Al centro della polemica c’è il progetto annunciato dall’ASP che prevederebbe la realizzazione di una REMS, la Residenza per l’Esecuzione delle Misure di Sicurezza, all’interno dei padiglioni dell’area. Secondo quanto denunciato dalle opposizioni, il piano segnerebbe un cambio radicale nella destinazione del polmone verde cittadino, da sempre considerato uno spazio dedicato alle famiglie e alla socialità. La struttura, destinata ad accogliere soggetti sottoposti a misure di sicurezza di natura psichiatrica, verrebbe finanziata con circa 6 milioni di euro stanziati dalla Regione Siciliana.
Le critiche si concentrano soprattutto sull’impatto che il progetto potrebbe avere sull’identità del parco e sulla fruizione pubblica dell’area. “Non possiamo permettere che il Dubini perda la sua vocazione naturale e sociale”, sostengono i promotori della protesta, che accusano il centrodestra regionale di voler trasformare uno dei principali spazi verdi della città in una struttura sanitaria ad alta complessità.
Per questo motivo è stata avanzata la proposta di convocare con urgenza un Consiglio comunale straordinario aperto alla partecipazione dei vertici ASP, con l’obiettivo di chiarire contenuti, finalità e conseguenze del progetto.

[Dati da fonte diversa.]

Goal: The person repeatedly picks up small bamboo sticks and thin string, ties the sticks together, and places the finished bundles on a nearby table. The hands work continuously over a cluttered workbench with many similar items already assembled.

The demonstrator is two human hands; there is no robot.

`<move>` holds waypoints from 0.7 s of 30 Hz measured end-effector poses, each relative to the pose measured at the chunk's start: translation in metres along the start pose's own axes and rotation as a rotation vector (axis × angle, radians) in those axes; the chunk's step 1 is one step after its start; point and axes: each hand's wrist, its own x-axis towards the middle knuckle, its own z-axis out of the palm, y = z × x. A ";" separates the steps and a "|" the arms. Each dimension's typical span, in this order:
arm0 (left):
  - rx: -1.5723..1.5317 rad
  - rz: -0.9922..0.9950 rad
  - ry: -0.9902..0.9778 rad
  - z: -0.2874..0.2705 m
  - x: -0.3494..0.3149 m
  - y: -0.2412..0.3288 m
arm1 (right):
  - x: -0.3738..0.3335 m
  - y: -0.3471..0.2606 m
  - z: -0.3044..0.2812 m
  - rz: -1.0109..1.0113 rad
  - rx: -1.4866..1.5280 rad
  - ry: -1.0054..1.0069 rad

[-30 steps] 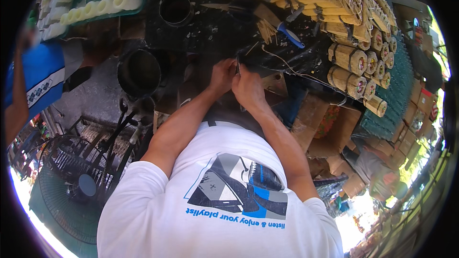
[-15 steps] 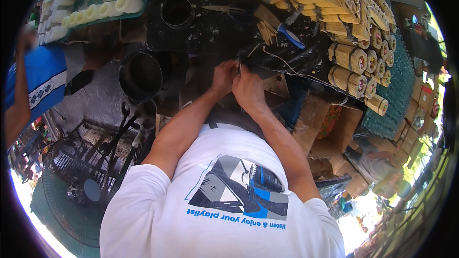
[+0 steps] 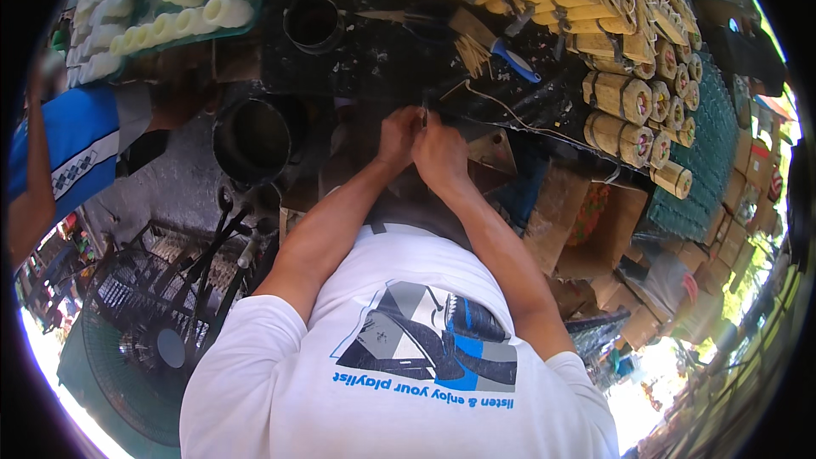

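At the near edge of the black table (image 3: 382, 76), my left hand (image 3: 399, 138) and my right hand (image 3: 440, 149) meet with fingertips pinched together. Something small and dark sits between them, too small and shaded to name. Just beyond my right hand, a thin pale string (image 3: 510, 110) curves over the tabletop toward the right. Farther off lie a blue-handled tool (image 3: 520, 65) and a bunch of thin sticks (image 3: 472, 55). Beneath my hands the space is dark.
Bundled bamboo-like tubes (image 3: 619, 98) are stacked at the right, above an open cardboard box (image 3: 608, 221). Black pots (image 3: 253, 140), a pitcher (image 3: 313, 24) and a fan (image 3: 149, 340) stand left. White hollow cylinders (image 3: 229, 13) fill a tray near another person's blue sleeve (image 3: 68, 136).
My hands stay pinched together at almost the same spot. The dark piece that stuck up between my fingertips shows less now. The view has shifted slightly.
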 end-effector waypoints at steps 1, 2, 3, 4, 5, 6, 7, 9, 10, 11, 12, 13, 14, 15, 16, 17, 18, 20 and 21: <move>0.011 -0.009 0.002 0.001 -0.001 -0.001 | 0.001 0.001 0.001 -0.010 0.017 0.006; 0.021 -0.018 0.004 0.002 -0.001 -0.003 | 0.000 0.000 0.000 -0.009 0.008 0.007; 0.032 -0.027 0.006 0.004 -0.001 -0.004 | -0.001 -0.001 0.000 -0.007 0.000 0.008; 0.026 -0.029 0.022 0.005 -0.001 -0.005 | 0.000 -0.001 -0.001 -0.008 -0.008 0.008; 0.020 -0.032 0.038 0.006 -0.001 -0.006 | 0.000 -0.001 -0.001 -0.009 -0.014 0.008; 0.014 -0.034 0.055 0.008 0.000 -0.008 | -0.001 -0.002 -0.002 -0.009 -0.020 0.009; 0.024 -0.021 0.057 0.007 -0.001 -0.006 | -0.003 -0.001 -0.002 -0.005 -0.025 0.007; 0.043 0.005 0.063 0.007 0.000 -0.003 | -0.005 0.000 -0.002 -0.008 -0.028 0.001; 0.038 0.000 0.075 0.008 0.000 -0.004 | -0.005 0.000 -0.002 -0.013 -0.030 -0.003; 0.034 -0.005 0.088 0.010 0.000 -0.004 | -0.005 0.002 -0.001 -0.005 -0.007 0.002; 0.029 -0.010 0.100 0.011 0.000 -0.004 | -0.005 0.004 0.000 0.002 0.015 0.007; 0.015 -0.017 0.101 0.011 0.000 -0.005 | -0.005 0.006 0.001 0.007 0.038 0.013; 0.002 -0.023 0.102 0.011 -0.001 -0.006 | -0.006 0.007 0.003 -0.004 0.049 0.034; -0.012 -0.029 0.104 0.012 -0.001 -0.007 | -0.007 0.008 0.004 -0.016 0.059 0.054; -0.011 -0.030 0.101 0.010 -0.001 -0.005 | -0.008 0.009 0.005 -0.027 0.071 0.074; -0.010 -0.030 0.098 0.009 -0.001 -0.003 | -0.008 0.009 0.006 -0.040 0.065 0.078; -0.009 -0.031 0.095 0.008 -0.001 -0.001 | -0.008 0.010 0.006 -0.053 0.060 0.081; -0.032 -0.046 0.084 0.006 -0.001 0.001 | -0.008 0.010 0.006 -0.068 0.062 0.082; -0.044 -0.054 0.078 0.005 -0.001 0.002 | -0.009 0.010 0.005 -0.071 0.071 0.077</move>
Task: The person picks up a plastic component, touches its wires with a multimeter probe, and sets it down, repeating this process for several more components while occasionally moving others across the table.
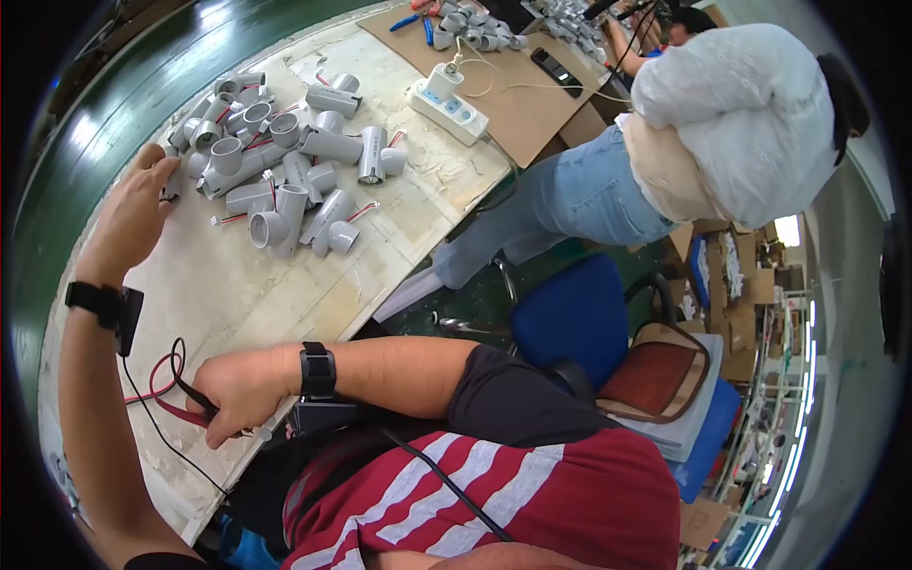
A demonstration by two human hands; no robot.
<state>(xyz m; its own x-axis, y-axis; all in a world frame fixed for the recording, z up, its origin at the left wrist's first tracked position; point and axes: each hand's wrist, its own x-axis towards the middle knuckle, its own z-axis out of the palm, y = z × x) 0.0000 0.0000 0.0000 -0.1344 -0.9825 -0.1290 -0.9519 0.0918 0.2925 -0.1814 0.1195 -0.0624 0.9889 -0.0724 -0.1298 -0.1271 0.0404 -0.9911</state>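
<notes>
At the table's left edge, my left hand (130, 211) is closed around a small grey plastic tube piece (172, 183), mostly hidden by the fingers. Beside it lies a heap of grey T-shaped plastic tube parts (275, 152), several with short red and black leads ending in small white connectors. Nearer to me, my right hand (242, 388) grips a red and black cable (169, 380), which loops up and trails off to the left over the tabletop. Whatever the cable's end joins is hidden under the fingers.
A white power strip (448, 112) with a plugged-in adapter sits on the worn table (313, 304). Behind it are brown cardboard (518, 104), a black phone (556, 72), blue-handled pliers (415, 24) and more grey parts. A co-worker (665, 152) stands at right, near a blue chair (570, 313).
</notes>
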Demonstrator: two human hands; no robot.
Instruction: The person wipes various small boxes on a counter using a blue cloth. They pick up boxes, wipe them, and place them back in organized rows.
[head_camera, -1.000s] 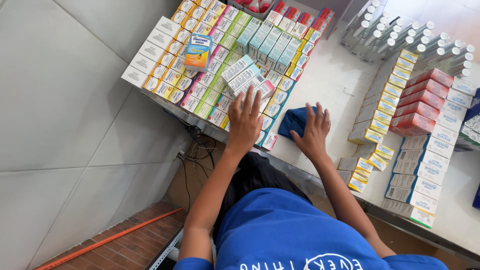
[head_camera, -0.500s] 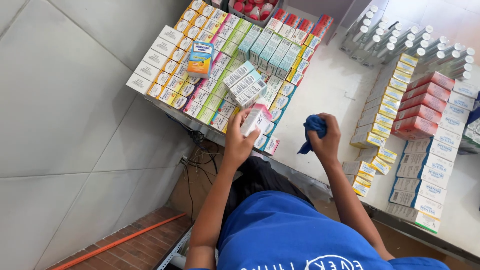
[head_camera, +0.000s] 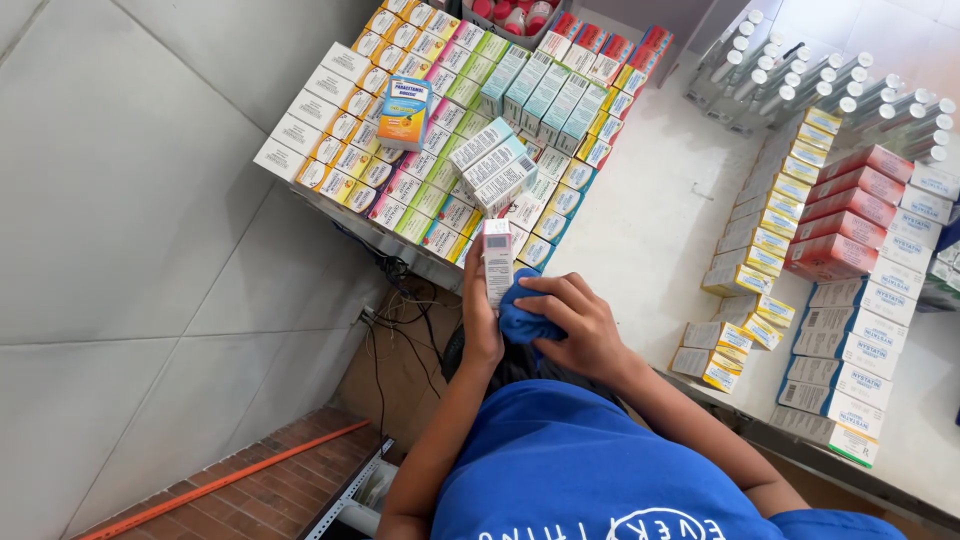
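Two hands hold a white carton (head_camera: 497, 262) and, seemingly, a blue cloth (head_camera: 522, 318).

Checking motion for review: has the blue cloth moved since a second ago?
Yes. The blue cloth left the white counter, coming toward the body against the small white box.

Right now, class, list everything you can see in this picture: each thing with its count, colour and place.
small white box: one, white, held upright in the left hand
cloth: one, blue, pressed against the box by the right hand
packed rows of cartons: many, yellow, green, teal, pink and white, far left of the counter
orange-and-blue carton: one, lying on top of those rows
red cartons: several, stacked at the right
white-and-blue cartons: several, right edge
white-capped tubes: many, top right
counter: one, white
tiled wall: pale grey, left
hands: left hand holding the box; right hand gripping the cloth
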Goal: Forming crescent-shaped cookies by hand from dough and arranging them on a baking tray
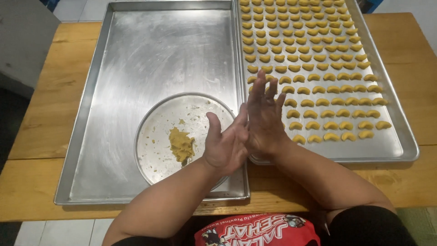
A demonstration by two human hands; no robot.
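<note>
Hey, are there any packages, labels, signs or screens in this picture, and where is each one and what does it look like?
No packages, signs or screens.
Printed shirt: bottom edge, below the hands; red cloth with white lettering and small cartoon figures, seen upside down.
Nothing else bears print: the two metal trays, round plate and wooden table are plain.

A wooden table [409, 59] of pale, knotty planks fills the view under even, soft light. Beneath its near edge lies a floor [54, 232] of light tiles. A grey wall [20, 41] stands at the left.
</note>
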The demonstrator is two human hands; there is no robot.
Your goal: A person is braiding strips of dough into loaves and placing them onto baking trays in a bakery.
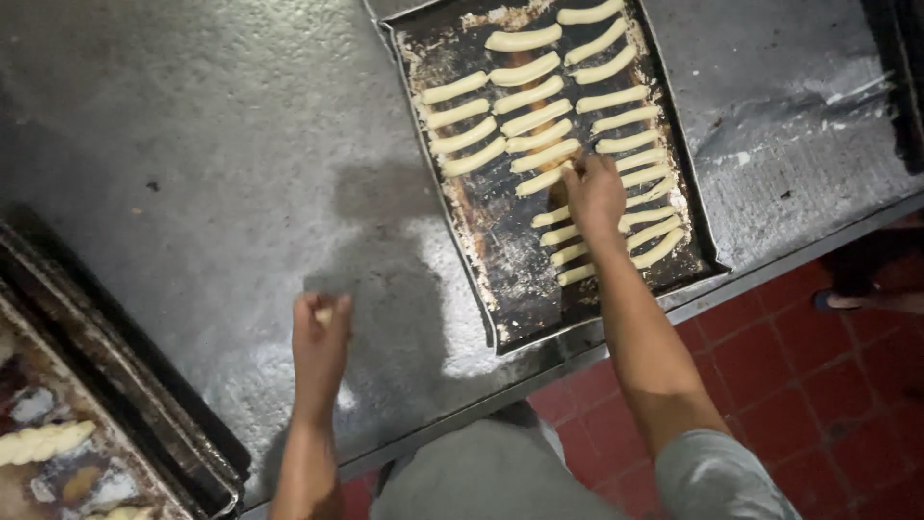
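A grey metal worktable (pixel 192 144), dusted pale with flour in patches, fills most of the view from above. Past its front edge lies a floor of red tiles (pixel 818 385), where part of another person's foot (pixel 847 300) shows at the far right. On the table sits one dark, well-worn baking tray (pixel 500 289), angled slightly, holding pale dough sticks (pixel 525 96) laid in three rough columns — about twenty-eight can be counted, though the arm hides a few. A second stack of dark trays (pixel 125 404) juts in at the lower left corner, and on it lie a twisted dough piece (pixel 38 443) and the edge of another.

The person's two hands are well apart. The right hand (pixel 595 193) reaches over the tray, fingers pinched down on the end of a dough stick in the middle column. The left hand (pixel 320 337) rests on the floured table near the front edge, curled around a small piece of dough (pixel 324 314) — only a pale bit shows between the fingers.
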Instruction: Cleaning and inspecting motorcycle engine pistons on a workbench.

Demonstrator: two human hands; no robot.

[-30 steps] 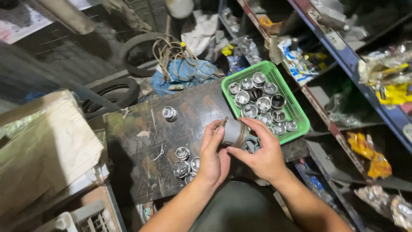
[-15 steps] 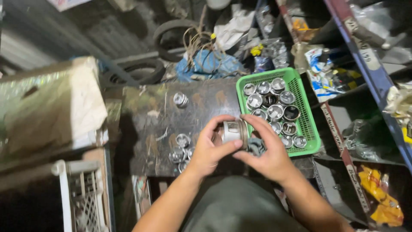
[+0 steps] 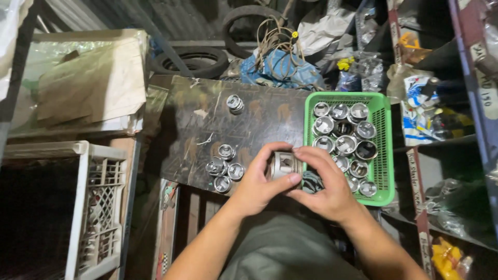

Nel mirino anche il sindaco Walter Tesauro, chiamato dalle opposizioni a prendere posizione pubblicamente sulla vicenda. “I cittadini hanno diritto di sapere quale sarà il futuro del Parco Dubini”, è il messaggio lanciato durante le ultime ore sui social e nel dibattito politico locale.
La questione è destinata ad alimentare il confronto politico nelle prossime settimane, mentre cresce l’attenzione dell’opinione pubblica su uno dei temi più delicati per il futuro urbanistico e sociale della città.